Assignment:
Your copy of the entries below should hold exactly the lines from the one containing "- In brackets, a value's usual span" to the one containing "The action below", inclusive, and no pictures.

Records shown:
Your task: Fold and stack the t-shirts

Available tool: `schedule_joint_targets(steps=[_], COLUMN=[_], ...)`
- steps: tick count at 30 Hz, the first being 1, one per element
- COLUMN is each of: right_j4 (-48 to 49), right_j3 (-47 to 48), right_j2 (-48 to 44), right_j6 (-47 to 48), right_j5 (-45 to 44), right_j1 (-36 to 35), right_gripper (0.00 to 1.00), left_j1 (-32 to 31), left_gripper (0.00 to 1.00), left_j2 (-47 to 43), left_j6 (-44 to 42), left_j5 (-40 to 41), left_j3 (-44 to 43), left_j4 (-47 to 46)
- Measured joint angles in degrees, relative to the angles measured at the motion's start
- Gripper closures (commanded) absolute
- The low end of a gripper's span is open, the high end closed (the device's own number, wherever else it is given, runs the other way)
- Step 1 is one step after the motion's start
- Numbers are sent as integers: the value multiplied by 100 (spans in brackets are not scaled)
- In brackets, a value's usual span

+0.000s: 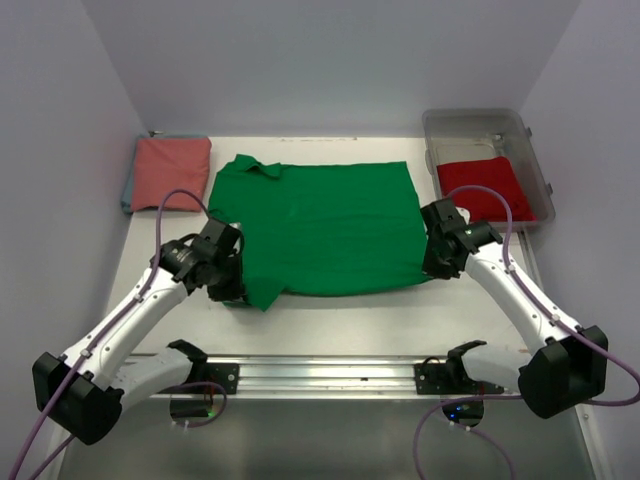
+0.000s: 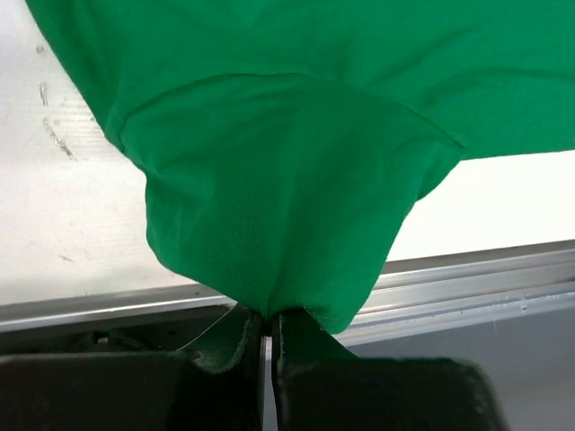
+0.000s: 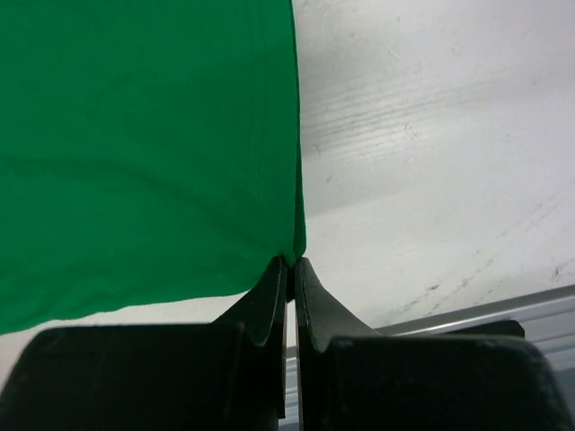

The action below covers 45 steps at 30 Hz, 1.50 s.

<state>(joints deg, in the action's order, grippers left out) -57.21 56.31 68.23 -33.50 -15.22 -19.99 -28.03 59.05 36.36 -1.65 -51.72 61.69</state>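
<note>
White table [image 1: 330, 320] with green shirt [image 1: 320, 225] flat mid-table, folded pink shirt [image 1: 170, 172] far left, clear bin [image 1: 480, 135] far right.

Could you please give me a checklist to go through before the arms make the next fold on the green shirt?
1. Near-left corner of the green shirt pinched by the shut left gripper: ok.
2. Near-right corner pinched by the shut right gripper: ok.
3. Shirt body spread flat on the table: ok, though the cloth bunches at the left grip.
4. The pink shirt lies beside the green one, not on it: ok.
5. The red shirt sits inside the bin, out of the way: ok.
6. Both cloth layers caught at each corner: cannot tell.
</note>
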Motion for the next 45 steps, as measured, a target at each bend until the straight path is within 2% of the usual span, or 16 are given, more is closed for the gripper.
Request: schedule_joint_targets(steps=[5,11,22,34,45], right_j4=[-81,-17,463,793,835], right_j3=[-46,-17,850,2479,2588], right_j2=[-42,179,1788,3705,4028], right_j6=[7,13,125,155,155], right_j5=[44,-4,-492,-940,-979], right_j1=[2,2,22,234,367], right_gripper=[100,100,100,100,100], left_j1=[0,0,120,750,883], left_gripper=[96,94,94,96,97], left_j2=[-9,319,1539,2638,3176], left_j6=[9,-4,-334,-807,-927], left_j5=[116,614,1585,1926,1915], left_j3=[-35,-251,-758,-1276,-1696], left_j4=[197,221,-330,-938,-1158])
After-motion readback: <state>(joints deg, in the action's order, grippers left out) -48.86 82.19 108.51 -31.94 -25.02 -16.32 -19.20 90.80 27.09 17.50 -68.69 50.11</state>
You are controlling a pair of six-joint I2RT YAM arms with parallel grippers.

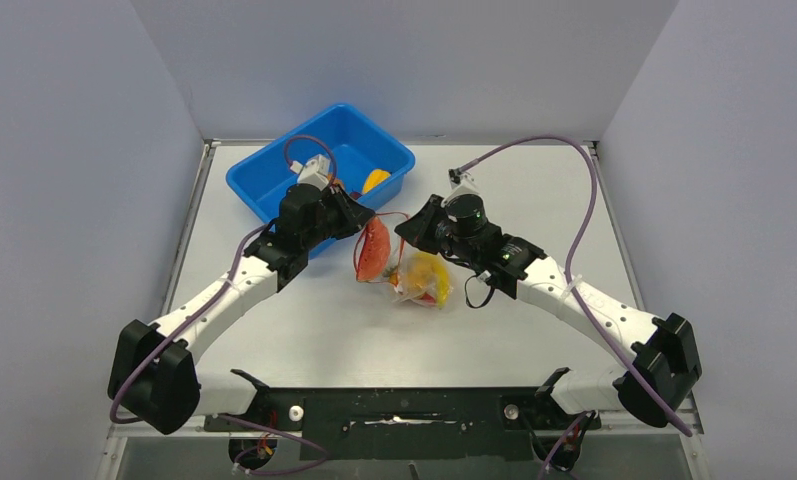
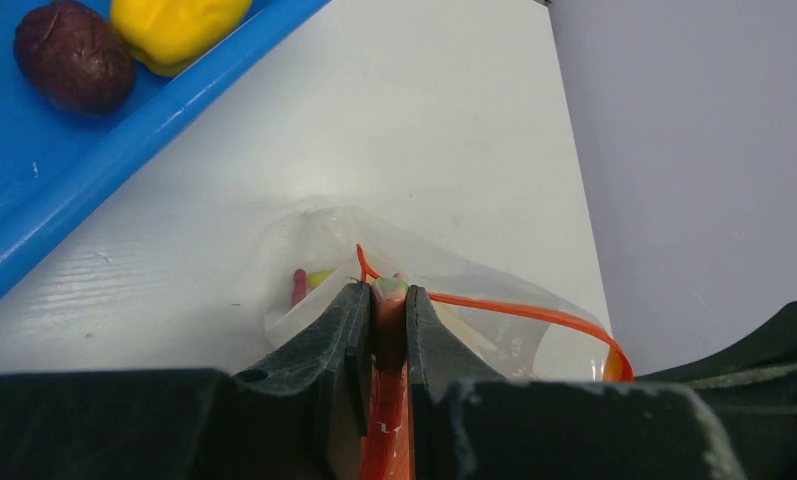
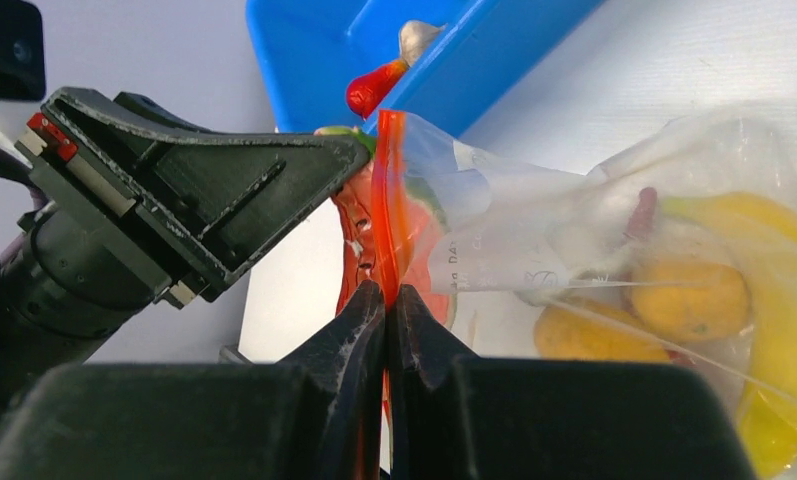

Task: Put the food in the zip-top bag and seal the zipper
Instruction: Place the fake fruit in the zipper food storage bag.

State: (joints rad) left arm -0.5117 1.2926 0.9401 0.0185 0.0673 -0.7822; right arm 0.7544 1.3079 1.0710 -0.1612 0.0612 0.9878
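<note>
Pinches come first: my right gripper (image 3: 386, 295) and left gripper (image 2: 384, 300) each clamp the zipper (image 3: 388, 200), stretching it taut, I judge, for sealing. The zip-top bag (image 1: 426, 282), food (image 3: 689, 298) inside, lies mid-table, with the blue tub (image 1: 274, 178) at eleven o'clock beyond.

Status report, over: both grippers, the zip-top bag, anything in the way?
Left gripper shut on red food piece. Right gripper shut on zipper. The zip-top bag unsealed, banana inside. No obstacle seen.
</note>
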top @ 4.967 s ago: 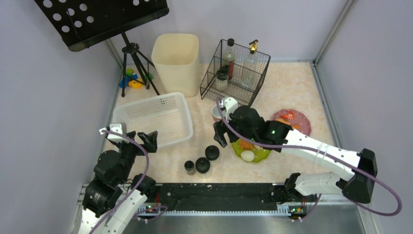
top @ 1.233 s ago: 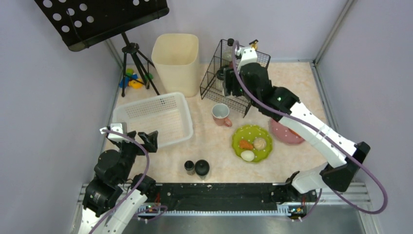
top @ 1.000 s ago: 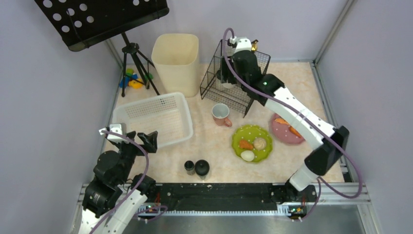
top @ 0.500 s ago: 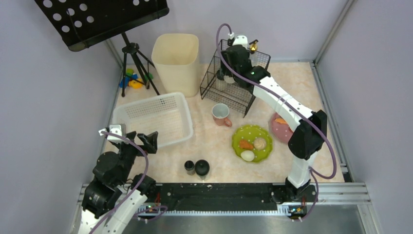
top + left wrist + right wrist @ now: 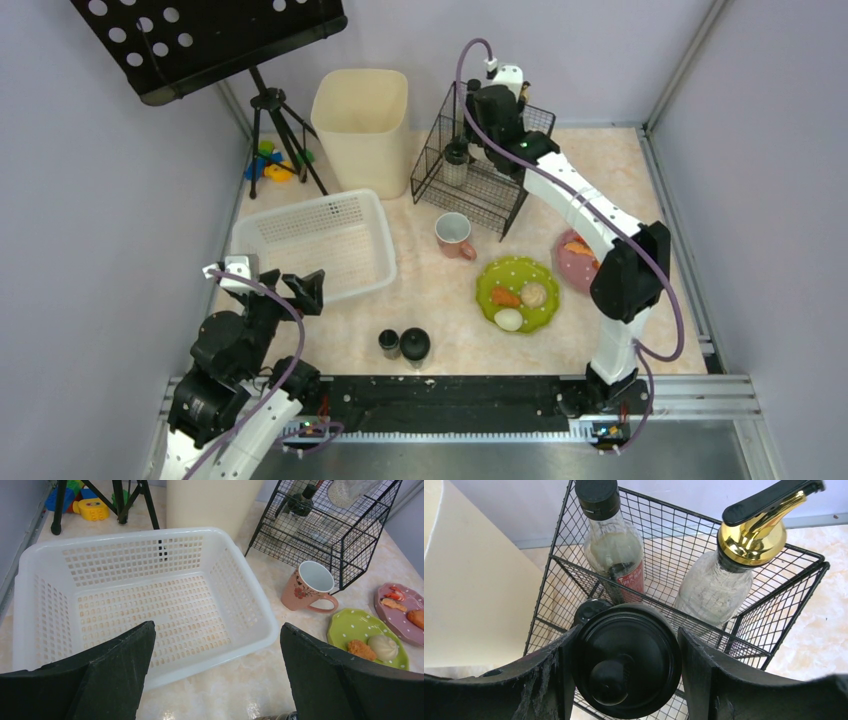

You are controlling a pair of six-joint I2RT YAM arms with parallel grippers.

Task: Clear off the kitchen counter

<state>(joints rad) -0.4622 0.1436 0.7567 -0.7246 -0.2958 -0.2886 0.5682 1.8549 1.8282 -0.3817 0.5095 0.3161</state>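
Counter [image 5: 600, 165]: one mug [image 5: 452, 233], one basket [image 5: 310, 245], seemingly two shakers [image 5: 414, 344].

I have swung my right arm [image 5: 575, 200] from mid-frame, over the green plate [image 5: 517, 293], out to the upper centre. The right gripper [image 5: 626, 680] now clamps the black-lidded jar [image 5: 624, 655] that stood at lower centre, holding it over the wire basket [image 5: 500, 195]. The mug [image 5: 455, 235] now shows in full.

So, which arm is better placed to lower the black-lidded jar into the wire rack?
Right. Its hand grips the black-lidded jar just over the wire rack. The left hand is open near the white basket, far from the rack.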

Written reply:
- In brackets, a value's usual span

+0.000s: 
+0.000s: 
+0.000s: 

The action below covers 45 steps at 30 Hz, 1.50 s.

Work on the exercise is now finished.